Similar to Experiment 1, a significant interaction of location (Trained vs. Untrained) × training block (b1, b2, b3, and b4) was found for the early P1c-i [75–95 ms; F (3, 45) = 7.932, p = 0.002, ηp2  = 0.346]. Again, training significantly decreased the early P1c-i amplitude at the untrained location (F (3, 45) = 5.673, p = 0.002, ηp2  = 0.274; the decrement occurred across the four training blocks rather than after a single block: b1 vs. b4, −0.599 ± 0.171 μV, mean ± SE, p = 0.003, 95% CI = [−0.96, −0.24]; b1 vs. b2, −0.316 ± 0.171 μV, p = 0.084, 95% CI = [−0.68, 0.05]; see Figures 5B, 6B), but not at the trained location (b1 vs. b4, 0.316 ± 0.227 μV, p = 0.185, 95% CI = [−0.17, 0.80]; Figure 6A).

The early P1c-i decrement was not observed at the trained location in the tests [pre vs. post, −0.063 ± 0.222 μV, t(15) = −0.286, p = 0.779, d = −0.071; Figures 5B, 6C], reinforcing that this learning-induced suppression effect on the early P1c-i is specific to the untrained location.
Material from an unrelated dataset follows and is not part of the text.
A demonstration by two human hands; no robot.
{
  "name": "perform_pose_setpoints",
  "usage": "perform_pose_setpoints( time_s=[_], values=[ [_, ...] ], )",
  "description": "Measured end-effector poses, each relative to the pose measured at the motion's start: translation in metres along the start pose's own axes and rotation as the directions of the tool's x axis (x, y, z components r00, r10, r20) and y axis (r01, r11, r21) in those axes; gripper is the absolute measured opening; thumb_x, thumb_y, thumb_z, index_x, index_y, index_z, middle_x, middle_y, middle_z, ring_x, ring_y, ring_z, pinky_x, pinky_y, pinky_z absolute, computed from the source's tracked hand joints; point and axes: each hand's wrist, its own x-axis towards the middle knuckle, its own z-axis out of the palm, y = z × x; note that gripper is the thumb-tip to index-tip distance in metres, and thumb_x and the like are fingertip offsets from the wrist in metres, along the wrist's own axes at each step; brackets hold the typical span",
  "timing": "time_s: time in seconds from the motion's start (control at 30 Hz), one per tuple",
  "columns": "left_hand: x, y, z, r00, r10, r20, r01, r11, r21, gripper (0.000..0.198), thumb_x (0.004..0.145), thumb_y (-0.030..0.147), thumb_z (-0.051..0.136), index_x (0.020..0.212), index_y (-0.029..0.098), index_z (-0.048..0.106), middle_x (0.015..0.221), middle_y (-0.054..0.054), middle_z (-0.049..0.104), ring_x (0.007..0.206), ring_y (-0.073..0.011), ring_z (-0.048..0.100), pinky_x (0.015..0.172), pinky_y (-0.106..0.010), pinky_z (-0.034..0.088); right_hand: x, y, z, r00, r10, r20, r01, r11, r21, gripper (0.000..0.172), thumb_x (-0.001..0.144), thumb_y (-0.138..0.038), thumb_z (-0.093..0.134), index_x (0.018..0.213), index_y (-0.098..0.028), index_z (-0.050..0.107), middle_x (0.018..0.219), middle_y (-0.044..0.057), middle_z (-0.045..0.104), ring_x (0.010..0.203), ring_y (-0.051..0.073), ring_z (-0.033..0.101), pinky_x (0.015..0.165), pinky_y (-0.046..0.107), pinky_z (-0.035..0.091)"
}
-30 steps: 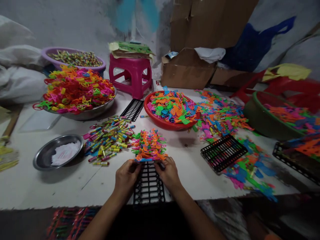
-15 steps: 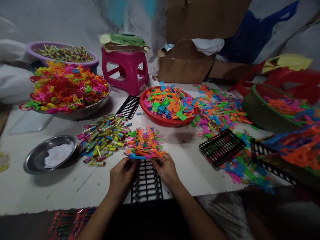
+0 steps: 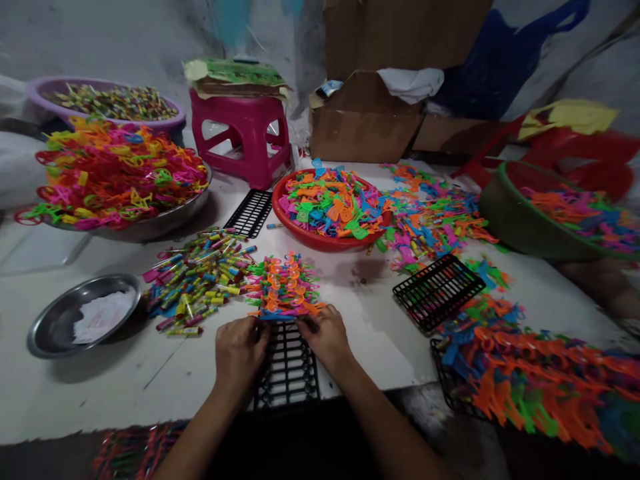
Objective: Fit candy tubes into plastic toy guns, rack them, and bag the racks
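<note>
At the near edge of the white table (image 3: pixel 373 353): two bare hands and one black rack. The left hand (image 3: pixel 236 350) and right hand (image 3: pixel 330 340) flank the rack (image 3: pixel 287 373), forearms reaching up from below, thumbs and forefingers drawn together at either end of the nearest filled row. Whether they pinch a piece or merely press on it cannot be told. The rack lies lengthwise before the person, a ladder of slots, its near part bare; its far part bears plastic pieces (image 3: pixel 283 287) in close rows, too crowded to count, orange discs uppermost, green, pink and blue ends jutting sideways. Near right: one loaded rack (image 3: pixel 450 393), covered with overlapping orange, green and blue pieces. Left: one small steel dish (image 3: pixel 50 327) holding white slips (image 3: pixel 103 315), and one heap of small tubes (image 3: pixel 205 273). Middle distance: one slanted rack (image 3: pixel 437 293) at right, one red basin (image 3: pixel 320 241) heaped with loose pieces, and one farther rack (image 3: pixel 250 213) beside it. Beyond: one large steel bowl (image 3: pixel 165 223) at left, one green basin (image 3: pixel 525 230) at right. Rear: one purple basin (image 3: pixel 170 121), one magenta stool (image 3: pixel 260 137).
</note>
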Motion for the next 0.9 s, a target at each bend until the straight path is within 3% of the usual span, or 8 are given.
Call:
perform_pose_setpoints(
  time_s=[0.1,0.23,0.37,0.47,0.57,0.67,0.77,0.9],
  values=[
    [0.000,-0.004,0.001,1.000,0.010,0.029,-0.011,1.000,0.017,0.022,0.078,0.036,0.048,0.073,0.019,0.061,0.071,-0.005,0.066,0.071,-0.0215,0.060,0.069,-0.035,0.044,0.001,0.001,0.001,1.000,0.003,0.002,-0.003,1.000,0.013,0.014,0.074,-0.032,0.062,0.081,-0.021,0.068,0.085,0.006,0.064,0.086,0.021,0.051,0.077,0.031,0.039],
    [-0.023,-0.022,-0.011,0.999,0.040,-0.024,-0.042,0.993,-0.110,0.031,0.078,0.044,0.050,0.098,0.021,0.059,0.091,-0.005,0.066,0.085,-0.0192,0.061,0.074,-0.030,0.049,-0.016,0.013,-0.017,0.998,-0.023,-0.060,0.036,0.976,0.215,0.014,0.074,-0.029,0.062,0.084,-0.021,0.066,0.087,0.005,0.064,0.086,0.021,0.054,0.079,0.033,0.041],
    [-0.067,-0.034,-0.033,0.963,0.243,-0.119,-0.252,0.965,-0.069,0.036,0.078,0.046,0.050,0.105,0.023,0.055,0.094,-0.005,0.067,0.086,-0.0194,0.063,0.074,-0.030,0.053,-0.063,0.025,-0.052,0.961,0.138,-0.238,-0.011,0.884,0.468,0.015,0.079,-0.029,0.053,0.087,-0.021,0.064,0.085,0.006,0.064,0.083,0.020,0.056,0.076,0.033,0.043],
    [-0.087,-0.027,-0.031,0.879,0.471,-0.071,-0.472,0.881,0.001,0.047,0.074,0.046,0.057,0.113,0.021,0.051,0.106,-0.008,0.065,0.096,-0.0217,0.061,0.076,-0.030,0.054,-0.106,0.030,-0.063,0.951,0.308,0.000,-0.213,0.659,0.721,0.018,0.076,-0.035,0.057,0.084,-0.020,0.063,0.075,0.005,0.063,0.066,0.017,0.058,0.063,0.029,0.046],
    [-0.083,-0.014,-0.009,0.811,0.585,-0.006,-0.585,0.810,0.046,0.040,0.078,0.040,0.053,0.114,0.021,0.053,0.115,-0.009,0.061,0.106,-0.0242,0.056,0.080,-0.036,0.053,-0.143,0.044,-0.061,0.846,0.412,0.338,-0.454,0.226,0.862,0.026,0.067,-0.037,0.067,0.083,-0.017,0.062,0.068,0.003,0.063,0.053,0.014,0.057,0.047,0.024,0.045],
    [-0.066,-0.005,0.015,0.810,0.587,0.009,-0.587,0.809,0.023,0.029,0.083,0.032,0.045,0.106,0.020,0.059,0.115,-0.009,0.060,0.110,-0.0248,0.053,0.084,-0.039,0.051,-0.168,0.073,-0.066,0.677,0.649,0.346,-0.347,-0.132,0.928,0.028,0.056,-0.028,0.073,0.079,-0.017,0.062,0.069,0.002,0.065,0.056,0.015,0.060,0.047,0.024,0.046],
    [-0.052,-0.001,0.027,0.812,0.584,-0.007,-0.584,0.812,0.009,0.028,0.084,0.032,0.044,0.097,0.017,0.064,0.113,-0.011,0.061,0.110,-0.0267,0.052,0.086,-0.041,0.049,-0.186,0.108,-0.083,0.563,0.791,0.240,-0.124,-0.207,0.971,0.022,0.054,-0.022,0.067,0.075,-0.017,0.061,0.076,0.005,0.068,0.067,0.019,0.064,0.058,0.030,0.051],
    [-0.051,-0.011,0.029,0.806,0.589,-0.060,-0.588,0.808,0.026,0.032,0.084,0.036,0.042,0.095,0.017,0.065,0.111,-0.012,0.062,0.108,-0.0280,0.053,0.087,-0.043,0.048,-0.202,0.136,-0.096,0.532,0.832,0.158,-0.087,-0.132,0.987,0.005,0.061,-0.021,0.060,0.063,-0.018,0.056,0.064,0.002,0.066,0.063,0.019,0.065,0.055,0.031,0.052]
  ],
)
In addition, the early P1c-i effect observed at the untrained location during the training (Figure 6B) was preserved when the untrained location became attended in the test [pre vs. post, −0.469 ± 0.134 μV, t(15) = −3.499, p = 0.003, d = −0.875; Figures 5B, 6D]; that is, the early P1c-i effect appeared regardless of whether the untrained location was attended or not, indicating that this suppression effect reflects modifications in automatic/involuntary processing at the untrained location.

3.2.2.2 Late P1c-i

Consistent with Experiment 1, training significantly increased the late P1c-i amplitude at the trained location (F (3, 45) = 4.243, p = 0.010, ηp2  = 0.220; the increment occurred across the four training blocks rather than after a single block: b1 vs. b4, 0.495 ± 0.169 μV, mean ± SE, p = 0.010, 95% CI = [0.14, 0.86]; b1 vs. b2, −0.110 ± 0.204 μV, p = 0.597, 95% CI = [−0.55, 0.33]); Figures 5C, 6A), but not at the untrained location [F (3, 45) = 1.062, p = 0.357, ηp2  = 0.066; Figure 6B].
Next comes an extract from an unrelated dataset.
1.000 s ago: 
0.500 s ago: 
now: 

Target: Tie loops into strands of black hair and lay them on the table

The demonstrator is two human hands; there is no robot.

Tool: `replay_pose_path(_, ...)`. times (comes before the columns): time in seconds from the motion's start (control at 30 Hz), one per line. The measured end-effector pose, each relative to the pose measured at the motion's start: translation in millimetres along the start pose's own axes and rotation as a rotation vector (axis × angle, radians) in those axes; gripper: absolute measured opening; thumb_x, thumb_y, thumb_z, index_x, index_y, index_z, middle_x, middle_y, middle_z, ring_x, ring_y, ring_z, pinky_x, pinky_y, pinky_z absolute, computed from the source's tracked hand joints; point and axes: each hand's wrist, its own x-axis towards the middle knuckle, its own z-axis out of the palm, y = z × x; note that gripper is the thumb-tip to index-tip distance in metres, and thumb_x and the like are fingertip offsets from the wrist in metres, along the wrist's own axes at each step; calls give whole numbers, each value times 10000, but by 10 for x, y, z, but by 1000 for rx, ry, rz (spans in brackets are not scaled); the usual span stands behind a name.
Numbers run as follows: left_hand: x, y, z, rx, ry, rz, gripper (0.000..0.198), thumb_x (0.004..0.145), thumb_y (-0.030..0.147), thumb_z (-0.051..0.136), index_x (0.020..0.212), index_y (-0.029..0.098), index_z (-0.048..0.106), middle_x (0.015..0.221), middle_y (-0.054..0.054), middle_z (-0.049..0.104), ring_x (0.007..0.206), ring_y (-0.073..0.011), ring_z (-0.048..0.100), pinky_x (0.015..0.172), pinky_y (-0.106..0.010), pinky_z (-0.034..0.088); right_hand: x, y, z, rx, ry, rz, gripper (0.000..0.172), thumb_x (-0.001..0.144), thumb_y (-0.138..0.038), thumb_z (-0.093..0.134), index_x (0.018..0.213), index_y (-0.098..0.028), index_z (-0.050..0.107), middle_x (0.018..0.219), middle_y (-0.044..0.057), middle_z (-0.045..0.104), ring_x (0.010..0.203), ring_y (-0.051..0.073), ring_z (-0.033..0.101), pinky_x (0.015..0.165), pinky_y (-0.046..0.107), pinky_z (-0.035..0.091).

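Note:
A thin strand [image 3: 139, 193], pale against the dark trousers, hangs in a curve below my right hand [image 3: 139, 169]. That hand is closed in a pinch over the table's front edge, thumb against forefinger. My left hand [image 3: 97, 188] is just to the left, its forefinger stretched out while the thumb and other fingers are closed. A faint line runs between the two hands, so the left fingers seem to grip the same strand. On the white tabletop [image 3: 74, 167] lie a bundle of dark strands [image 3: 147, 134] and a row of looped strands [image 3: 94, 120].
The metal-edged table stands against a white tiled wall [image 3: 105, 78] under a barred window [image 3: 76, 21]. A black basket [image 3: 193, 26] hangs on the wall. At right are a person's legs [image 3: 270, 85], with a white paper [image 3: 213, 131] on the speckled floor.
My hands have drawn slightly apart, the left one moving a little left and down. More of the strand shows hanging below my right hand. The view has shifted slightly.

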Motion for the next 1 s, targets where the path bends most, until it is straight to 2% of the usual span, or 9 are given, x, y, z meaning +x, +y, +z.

The late P1c-i increment was not observed at the untrained location in the tests [pre vs. post, 0.151 ± 0.253 μV, t(15) = 0.599, p = 0.558, d = 0.150; Figures 5C, 6D], reinforcing that the learning-induced facilitation effect on late P1c-i is specific to the trained location. Different from the early P1c-i effect, the late P1c-i learning effect observed at the trained location during the training (Figure 6A) disappeared when the trained location became unattended in the test [pre vs. post, −0.075 ± 0.274 μV, t(15) = −0.275, p = 0.787, d = −0.069; Figures 5C, 6C], indicating this facilitation effect reflects changes of voluntary allocation of attention to the trained location.
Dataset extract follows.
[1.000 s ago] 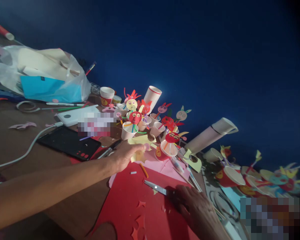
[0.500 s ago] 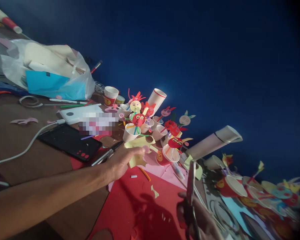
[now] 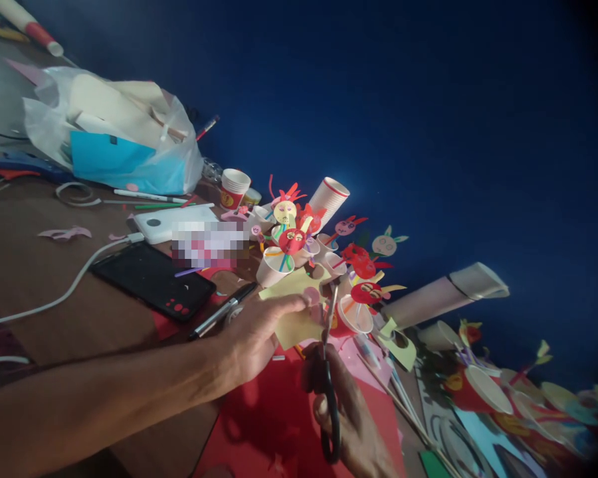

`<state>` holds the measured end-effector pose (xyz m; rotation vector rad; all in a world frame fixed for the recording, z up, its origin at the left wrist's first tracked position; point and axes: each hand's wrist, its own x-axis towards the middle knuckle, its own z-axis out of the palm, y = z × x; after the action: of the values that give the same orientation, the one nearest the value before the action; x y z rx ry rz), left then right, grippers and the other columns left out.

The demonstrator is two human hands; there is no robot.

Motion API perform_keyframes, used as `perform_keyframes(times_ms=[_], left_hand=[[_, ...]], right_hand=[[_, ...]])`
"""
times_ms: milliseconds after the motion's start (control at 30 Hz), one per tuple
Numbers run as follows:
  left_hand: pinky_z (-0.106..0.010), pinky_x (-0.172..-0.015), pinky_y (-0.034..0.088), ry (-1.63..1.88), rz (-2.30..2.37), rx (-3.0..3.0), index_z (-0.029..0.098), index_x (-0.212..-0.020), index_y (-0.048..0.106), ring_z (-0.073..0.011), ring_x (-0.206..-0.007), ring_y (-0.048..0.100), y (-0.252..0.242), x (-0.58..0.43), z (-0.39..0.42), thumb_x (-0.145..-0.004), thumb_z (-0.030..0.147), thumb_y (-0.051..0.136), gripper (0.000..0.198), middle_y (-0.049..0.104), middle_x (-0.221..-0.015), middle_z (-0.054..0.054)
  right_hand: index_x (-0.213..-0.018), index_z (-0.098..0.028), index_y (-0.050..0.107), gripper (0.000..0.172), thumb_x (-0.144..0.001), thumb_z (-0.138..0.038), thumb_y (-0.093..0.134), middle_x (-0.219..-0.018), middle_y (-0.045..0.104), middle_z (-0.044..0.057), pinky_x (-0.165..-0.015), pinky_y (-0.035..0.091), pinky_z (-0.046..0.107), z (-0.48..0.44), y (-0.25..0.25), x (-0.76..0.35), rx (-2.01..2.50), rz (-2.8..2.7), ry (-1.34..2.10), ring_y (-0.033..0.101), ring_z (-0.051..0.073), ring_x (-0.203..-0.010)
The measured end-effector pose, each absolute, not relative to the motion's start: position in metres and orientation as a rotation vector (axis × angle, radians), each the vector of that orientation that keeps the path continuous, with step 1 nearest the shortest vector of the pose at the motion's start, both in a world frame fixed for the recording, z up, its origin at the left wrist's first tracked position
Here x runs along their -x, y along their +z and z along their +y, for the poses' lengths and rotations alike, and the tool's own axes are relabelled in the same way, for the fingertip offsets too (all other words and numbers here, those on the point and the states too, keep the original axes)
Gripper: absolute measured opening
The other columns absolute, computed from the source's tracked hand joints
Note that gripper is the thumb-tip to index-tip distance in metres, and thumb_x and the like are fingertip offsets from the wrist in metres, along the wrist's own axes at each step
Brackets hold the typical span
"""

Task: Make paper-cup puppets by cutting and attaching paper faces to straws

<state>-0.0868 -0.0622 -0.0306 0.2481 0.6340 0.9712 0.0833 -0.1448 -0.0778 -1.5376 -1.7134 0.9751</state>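
My left hand (image 3: 259, 338) pinches a sheet of yellow paper (image 3: 289, 325) with cut-out edges, the thumb on top near a small pink paper disc (image 3: 311, 296). In my right hand (image 3: 343, 405) is a pair of scissors (image 3: 329, 372) with black handles, its blades pointing up at the right edge of the yellow paper. Whether the blades touch the paper I cannot tell. Red paper (image 3: 264, 418) lies beneath both hands. Just beyond stands a red and white paper cup (image 3: 353, 315) with a red paper face (image 3: 366, 293) on a straw.
Several paper cups with paper faces (image 3: 275, 267) stand behind the hands. At left lie a black phone (image 3: 149, 279), a white power bank (image 3: 174, 222) with its cable, and a pen (image 3: 224, 311). A plastic bag of paper (image 3: 124, 159) sits farther back. A paper roll (image 3: 438, 292) leans against the blue wall.
My right hand has brought the scissors up and left to the yellow paper. The left hand still grips the paper, and the whole view has shifted slightly.
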Motion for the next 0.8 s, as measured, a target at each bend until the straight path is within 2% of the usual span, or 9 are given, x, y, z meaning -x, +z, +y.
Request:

3.2.2.3 PL-induced changes of spatial attention effect

The present design also allowed us to investigate whether and how spatial attentional effect on early ERPs is modulated by fast learning. As shown in Figure 7, there is a clear attentional effect in P1c-i (70–120 ms) for each training block, as reflected by topographical voltage maps of the P1c-i difference between the attended and unattended locations. This spatial attention effect on P1c-i was enhanced significantly through tens of minutes of training in both Experiment 1 [B1 vs. B4 increment, 0.432 ± 0.131 μV, t(15) = 3.290, p = 0.005, d = 0.823] and Experiment 2 [b1 vs. b4 increment, 0.769 ± 0.250 μV, t(15) = 3.081, p = 0.008, d = 0.770]. However, this fast learning effect on visuospatial attention disappeared when the attended and unattended locations switched in the tests [Pre vs. Post, −0.136 ± 0.185 μV, t(15) = −0.734, p = 0.474, d = −0.184], which is consistent with the location specificity of fast PL.